> _WHAT THE EXERCISE ASKS_
All of the lines below should be copied word for word.

> _DATA EXCERPT_

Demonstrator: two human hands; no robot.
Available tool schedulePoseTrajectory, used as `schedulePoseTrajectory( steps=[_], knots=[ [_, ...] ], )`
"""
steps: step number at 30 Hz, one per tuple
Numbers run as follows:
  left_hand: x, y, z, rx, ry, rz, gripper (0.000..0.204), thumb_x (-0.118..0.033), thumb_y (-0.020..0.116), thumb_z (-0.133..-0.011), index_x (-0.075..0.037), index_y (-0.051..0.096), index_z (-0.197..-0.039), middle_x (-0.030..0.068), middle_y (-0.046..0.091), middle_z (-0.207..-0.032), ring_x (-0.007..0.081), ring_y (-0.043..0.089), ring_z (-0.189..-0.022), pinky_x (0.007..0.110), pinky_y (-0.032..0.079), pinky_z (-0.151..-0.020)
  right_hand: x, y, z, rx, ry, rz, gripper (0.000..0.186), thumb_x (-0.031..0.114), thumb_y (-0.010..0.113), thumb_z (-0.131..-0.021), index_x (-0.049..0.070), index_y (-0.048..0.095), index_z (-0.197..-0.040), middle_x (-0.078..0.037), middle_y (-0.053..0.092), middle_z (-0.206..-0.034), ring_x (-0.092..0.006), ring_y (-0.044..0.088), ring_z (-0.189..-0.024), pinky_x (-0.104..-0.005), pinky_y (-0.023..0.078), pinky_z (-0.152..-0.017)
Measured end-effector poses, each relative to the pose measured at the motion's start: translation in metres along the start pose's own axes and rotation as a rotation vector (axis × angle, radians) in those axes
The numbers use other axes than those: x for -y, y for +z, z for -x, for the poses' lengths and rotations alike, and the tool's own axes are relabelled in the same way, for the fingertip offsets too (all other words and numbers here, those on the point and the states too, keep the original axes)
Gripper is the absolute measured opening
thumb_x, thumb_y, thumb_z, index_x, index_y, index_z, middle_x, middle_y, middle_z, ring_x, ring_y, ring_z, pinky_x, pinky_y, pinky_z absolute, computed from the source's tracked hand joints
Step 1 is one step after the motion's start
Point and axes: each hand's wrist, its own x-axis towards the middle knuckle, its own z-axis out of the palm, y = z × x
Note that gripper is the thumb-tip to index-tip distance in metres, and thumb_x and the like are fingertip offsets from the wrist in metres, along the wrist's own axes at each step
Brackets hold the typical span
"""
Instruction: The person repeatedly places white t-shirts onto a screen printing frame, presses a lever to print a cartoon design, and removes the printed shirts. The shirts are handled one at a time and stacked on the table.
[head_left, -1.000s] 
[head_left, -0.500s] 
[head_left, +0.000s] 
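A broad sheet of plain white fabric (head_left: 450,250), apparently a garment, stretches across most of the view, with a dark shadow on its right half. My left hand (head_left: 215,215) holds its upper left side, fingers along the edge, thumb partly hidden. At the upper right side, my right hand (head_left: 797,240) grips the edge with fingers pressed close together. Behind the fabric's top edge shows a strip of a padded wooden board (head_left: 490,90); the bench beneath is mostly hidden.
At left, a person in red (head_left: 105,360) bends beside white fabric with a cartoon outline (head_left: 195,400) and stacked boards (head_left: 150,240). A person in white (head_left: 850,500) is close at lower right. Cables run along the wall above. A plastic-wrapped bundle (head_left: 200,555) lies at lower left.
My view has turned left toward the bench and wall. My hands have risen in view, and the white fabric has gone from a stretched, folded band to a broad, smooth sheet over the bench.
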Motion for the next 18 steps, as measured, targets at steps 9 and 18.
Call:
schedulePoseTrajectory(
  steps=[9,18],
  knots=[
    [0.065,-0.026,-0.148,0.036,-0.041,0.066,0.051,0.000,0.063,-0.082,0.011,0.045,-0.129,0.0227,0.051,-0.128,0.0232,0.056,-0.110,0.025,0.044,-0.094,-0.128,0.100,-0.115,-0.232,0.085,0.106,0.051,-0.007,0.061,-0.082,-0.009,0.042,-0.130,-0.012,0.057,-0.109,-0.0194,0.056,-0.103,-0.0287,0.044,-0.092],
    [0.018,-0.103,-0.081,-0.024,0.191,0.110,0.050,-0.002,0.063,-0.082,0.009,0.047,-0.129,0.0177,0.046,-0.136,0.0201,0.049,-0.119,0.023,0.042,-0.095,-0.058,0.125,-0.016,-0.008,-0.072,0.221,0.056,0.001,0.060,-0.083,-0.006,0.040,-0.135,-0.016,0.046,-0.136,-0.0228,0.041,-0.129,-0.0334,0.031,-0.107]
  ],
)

> _ANSWER BOX_
Demonstrator: two human hands; no robot.
Available tool schedulePoseTrajectory, used as `schedulePoseTrajectory( steps=[_], knots=[ [_, ...] ], )`
"""
steps: step number at 30 Hz, one per tuple
Numbers run as follows:
  left_hand: x, y, z, rx, ry, rz, gripper (0.000..0.204), thumb_x (-0.118..0.033), thumb_y (-0.020..0.116), thumb_z (-0.133..-0.011), index_x (-0.075..0.037), index_y (-0.051..0.096), index_z (-0.197..-0.039), middle_x (-0.030..0.068), middle_y (-0.046..0.091), middle_z (-0.207..-0.032), ring_x (-0.007..0.081), ring_y (-0.043..0.089), ring_z (-0.189..-0.022), pinky_x (0.007..0.110), pinky_y (-0.032..0.079), pinky_z (-0.151..-0.020)
  right_hand: x, y, z, rx, ry, rz, gripper (0.000..0.186), thumb_x (-0.031..0.114), thumb_y (-0.010..0.113), thumb_z (-0.131..-0.021), index_x (-0.049..0.070), index_y (-0.048..0.095), index_z (-0.197..-0.040), middle_x (-0.078..0.037), middle_y (-0.053..0.092), middle_z (-0.206..-0.034), ring_x (-0.092..0.006), ring_y (-0.044..0.088), ring_z (-0.189..-0.024), pinky_x (-0.104..-0.005), pinky_y (-0.023..0.078), pinky_z (-0.152..-0.017)
Measured end-effector poses, each relative to the pose measured at the motion's start: translation in metres along the start pose's own axes and rotation as a rotation vector (axis × angle, radians) in those axes
The numbers use other axes than those: x for -y, y for +z, z for -x, for the poses' lengths and rotations alike, and the tool's own axes are relabelled in the same way, for the fingertip offsets too (all other words and numbers here, those on the point and the states too, keep the original axes)
Gripper is the absolute measured opening
thumb_x, thumb_y, thumb_z, index_x, index_y, index_z, middle_x, middle_y, middle_z, ring_x, ring_y, ring_z, pinky_x, pinky_y, pinky_z absolute, computed from the source's tracked hand joints
Step 1 is one step after the motion's start
Point and axes: each hand's wrist, its own x-axis towards the middle knuckle, its own z-axis out of the palm, y = z × x
Note that gripper is the thumb-tip to index-tip distance in metres, and thumb_x and the like are fingertip offsets from the wrist in metres, along the wrist's own axes at each step
Brackets hold the typical span
"""
Instruction: The person repeatedly places white t-shirts onto a screen printing frame, presses a lever to print a cartoon design, and removes the printed shirts. The shirts are handled one at a time and stacked on the table.
[head_left, -1.000s] 
[head_left, -0.500s] 
[head_left, +0.000s] 
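A broad sheet of plain white fabric (head_left: 450,250), apparently a garment, stretches across most of the view, with a dark shadow on its right half. My left hand (head_left: 215,215) holds its upper left side, fingers along the edge, thumb partly hidden. At the upper right side, my right hand (head_left: 797,240) grips the edge with fingers pressed close together. Behind the fabric's top edge shows a strip of a padded wooden board (head_left: 490,90); the bench beneath is mostly hidden.
At left, a person in red (head_left: 105,360) bends beside white fabric with a cartoon outline (head_left: 195,400) and stacked boards (head_left: 150,240). A person in white (head_left: 850,500) is close at lower right. Cables run along the wall above. A plastic-wrapped bundle (head_left: 200,555) lies at lower left.
My view has turned left toward the bench and wall. My hands have risen in view, and the white fabric has gone from a stretched, folded band to a broad, smooth sheet over the bench.
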Motion for the next 18 steps, as measured, targets at steps 9 and 18.
Call:
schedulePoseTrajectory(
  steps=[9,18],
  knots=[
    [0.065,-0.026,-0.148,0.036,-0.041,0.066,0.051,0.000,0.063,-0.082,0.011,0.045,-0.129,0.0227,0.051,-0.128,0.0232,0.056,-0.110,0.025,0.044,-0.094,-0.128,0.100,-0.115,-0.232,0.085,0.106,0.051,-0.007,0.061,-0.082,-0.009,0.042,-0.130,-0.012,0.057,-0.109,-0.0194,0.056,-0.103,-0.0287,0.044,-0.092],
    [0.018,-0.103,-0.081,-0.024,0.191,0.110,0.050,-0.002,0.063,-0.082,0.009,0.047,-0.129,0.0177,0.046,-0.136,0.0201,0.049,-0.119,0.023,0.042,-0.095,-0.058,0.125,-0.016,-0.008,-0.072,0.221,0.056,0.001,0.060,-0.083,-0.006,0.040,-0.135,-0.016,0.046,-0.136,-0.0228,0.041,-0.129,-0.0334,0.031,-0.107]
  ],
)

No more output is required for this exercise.